EXPLANATORY NOTE: DEREGISTRATION
This Post-Effective Amendment No. 1 (the Post-Effective Amendment) relates to the Registration
Statement on Form S-3 (File No. 333-145164) of Teton Energy Corporation (the Registrant or we,
us or our), which we filed with the Securities and Exchange Commission on August 6, 2007, and
amended on September 5, 2007 and September 18, 2007, and which was declared effective on October 9,
2007 (the Registration Statement). Such Registration Statement registered an aggregate of
5,760,000 shares of our common stock, $0.001 par value per share (the Common Stock), for resale
by selling stockholders identified therein, which consisted of 1,800,000 shares of Common Stock
(the Note Conversion Shares) issuable upon the possible conversion of our 8% Senior Subordinated
Convertible Notes due May 2008 (the Notes), and 3,960,000 shares of Common Stock (the Warrant
Shares) issuable upon the possible exercise of the Common Stock Purchase Warrants which were
issued in conjunction with the Notes (the Warrants).

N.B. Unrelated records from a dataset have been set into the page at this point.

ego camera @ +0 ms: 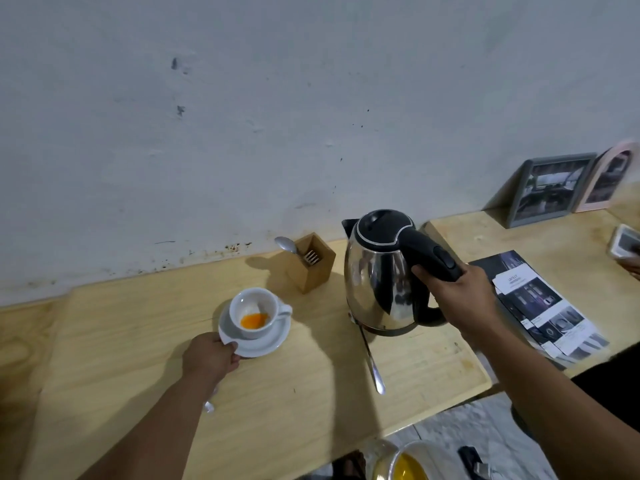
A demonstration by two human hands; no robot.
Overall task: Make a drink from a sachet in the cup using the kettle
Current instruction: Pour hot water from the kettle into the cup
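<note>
A white cup stands on a white saucer on the wooden counter, with orange powder at its bottom. My left hand grips the saucer's near-left rim. To the right is a steel kettle with a black lid and handle, its spout pointing left. My right hand is closed around the kettle's black handle. Whether the kettle rests on its base or is just lifted, I cannot tell. No sachet is visible.
A wooden holder with a spoon and fork stands behind the cup by the wall. A metal spoon lies in front of the kettle. Brochures and picture frames lie to the right. The counter's front edge is close.
</note>
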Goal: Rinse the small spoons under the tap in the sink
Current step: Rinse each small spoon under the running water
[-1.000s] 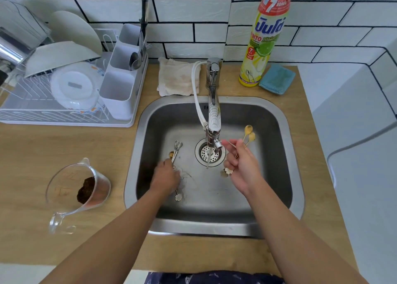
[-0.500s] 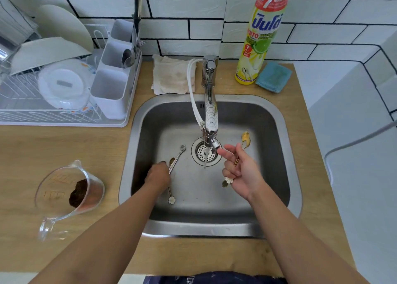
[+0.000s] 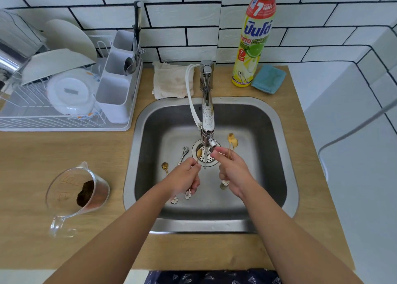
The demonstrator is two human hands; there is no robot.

On May 16, 2008, the Notes matured, and we repaid the principal amount of the Notes, to the extent
not already converted. $6.6 million was repaid in cash and $2.4 million was converted to 480,000
shares of our Common Stock at a conversion price of $5.00 per share. The number of Note Conversion
Shares that remains unissued is 1,320,000. As a result of the satisfaction of the Notes and
pursuant to the undertakings in Item 17 of the Registration Statement to remove from registration,
by means of a post-effective amendment, any of the securities being registered which remain unsold
at the termination of the offering, we are filing this Post-Effective Amendment to deregister the
remaining 1,320,000 Note Conversion Shares which were issuable upon possible conversion of the
Notes but have not been so issued.
Effective October 7, 2008, we entered into a Warrant Exchange Agreement, dated October 4, 2008 with
all of the holders of the Notes and Warrants, pursuant to which we exchanged the Warrants (the
Exchange) for an aggregate of 990,000 shares of our Common Stock (the Exchanged Shares).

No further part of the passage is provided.